**Exercise objective**
Write out every line from the listing below where the string "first" is found.

————

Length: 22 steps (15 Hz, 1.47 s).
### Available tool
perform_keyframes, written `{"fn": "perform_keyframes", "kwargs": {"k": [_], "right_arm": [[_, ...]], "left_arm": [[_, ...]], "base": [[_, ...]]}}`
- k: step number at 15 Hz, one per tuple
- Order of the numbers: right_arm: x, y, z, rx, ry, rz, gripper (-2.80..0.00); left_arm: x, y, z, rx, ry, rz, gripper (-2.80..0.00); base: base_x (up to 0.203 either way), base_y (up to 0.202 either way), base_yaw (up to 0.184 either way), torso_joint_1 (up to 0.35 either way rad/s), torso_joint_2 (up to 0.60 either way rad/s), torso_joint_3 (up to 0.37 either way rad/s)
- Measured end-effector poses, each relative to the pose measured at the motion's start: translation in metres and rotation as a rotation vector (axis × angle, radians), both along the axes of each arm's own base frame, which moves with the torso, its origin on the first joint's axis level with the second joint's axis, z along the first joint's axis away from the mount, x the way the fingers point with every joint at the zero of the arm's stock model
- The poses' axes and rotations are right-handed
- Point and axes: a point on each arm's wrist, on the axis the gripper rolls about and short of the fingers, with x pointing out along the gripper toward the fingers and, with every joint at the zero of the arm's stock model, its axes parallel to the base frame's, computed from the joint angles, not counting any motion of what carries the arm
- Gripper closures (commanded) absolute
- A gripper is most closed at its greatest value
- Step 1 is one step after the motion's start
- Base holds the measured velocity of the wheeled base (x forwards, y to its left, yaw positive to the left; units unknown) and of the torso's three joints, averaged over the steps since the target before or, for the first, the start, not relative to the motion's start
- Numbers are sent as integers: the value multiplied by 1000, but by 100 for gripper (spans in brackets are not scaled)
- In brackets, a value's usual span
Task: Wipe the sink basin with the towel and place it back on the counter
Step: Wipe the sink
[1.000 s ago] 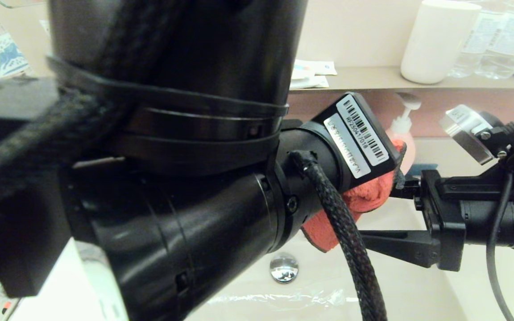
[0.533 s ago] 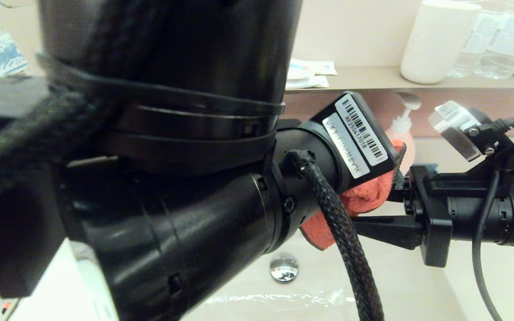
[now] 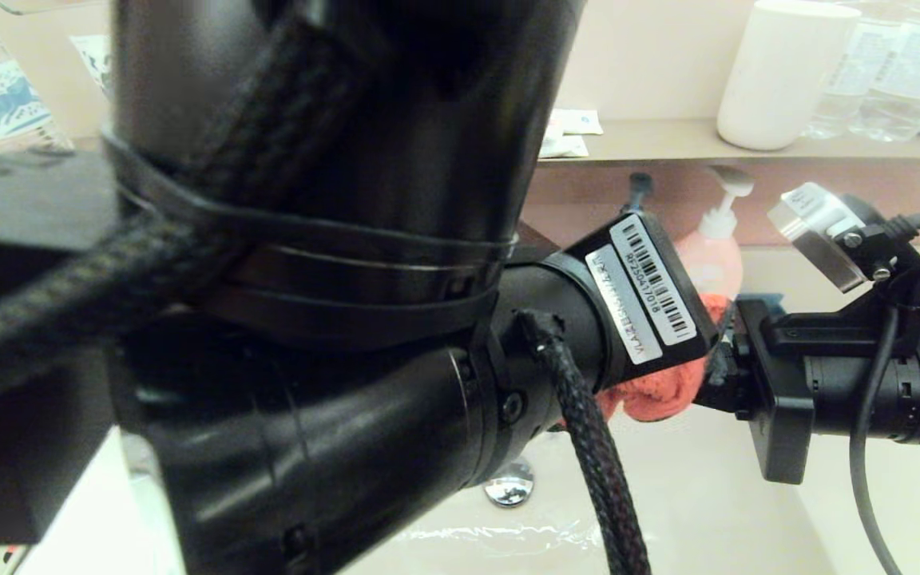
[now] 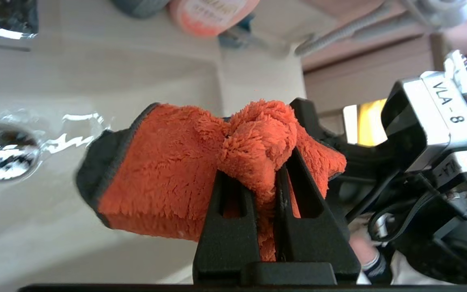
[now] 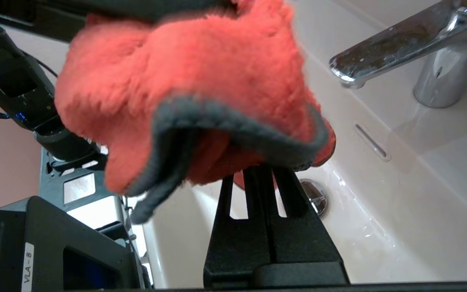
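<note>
The orange-red towel (image 4: pixel 164 170) hangs bunched over the sink basin (image 3: pixel 707 495), above the chrome drain plug (image 3: pixel 508 484). My left gripper (image 4: pixel 260 164) is shut on a fold of the towel, with cloth squeezed between its fingers. From the right, my right gripper (image 5: pixel 262 168) reaches in at the towel (image 5: pixel 201 81); its two fingers are pressed together and their tips vanish under the grey-edged fold. In the head view the left arm fills most of the picture, and only a patch of towel (image 3: pixel 656 391) shows, with the right gripper (image 3: pixel 711 371) touching it. The counter (image 3: pixel 907 511) lies to the right of the basin.
A chrome faucet (image 5: pixel 395 44) stands over the basin's back wall, near the overflow slot (image 5: pixel 372 142). A pink soap pump bottle (image 3: pixel 715 247) sits behind the towel. On the wall shelf are a white cup (image 3: pixel 779 72) and water bottles (image 3: pixel 899 72). Water glistens on the basin floor.
The right gripper's fingers, wide apart a second ago, have closed together at the towel. The left wrist and the towel have dropped a little lower over the basin.
</note>
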Motion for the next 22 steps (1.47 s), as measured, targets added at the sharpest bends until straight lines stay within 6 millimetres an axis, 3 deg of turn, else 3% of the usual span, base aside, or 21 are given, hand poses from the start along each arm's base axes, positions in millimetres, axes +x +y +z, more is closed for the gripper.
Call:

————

**Task response**
- Measured end-effector poses, each relative to the pose measured at the motion's start: translation in metres and rotation as a rotation vector (axis × angle, radians), both along the axes of each arm's own base frame, which moves with the torso, its origin on the first joint's axis level with the second joint's axis, z along the first joint's axis away from the mount, x the way the fingers point with every joint at the zero of the arm's stock model
- Base holds the measured velocity of the wheeled base (x forwards, y to its left, yaw positive to the left; units unknown) and of the torso's three joints, averaged over the steps since the target before or, for the first, the start, not relative to the motion's start

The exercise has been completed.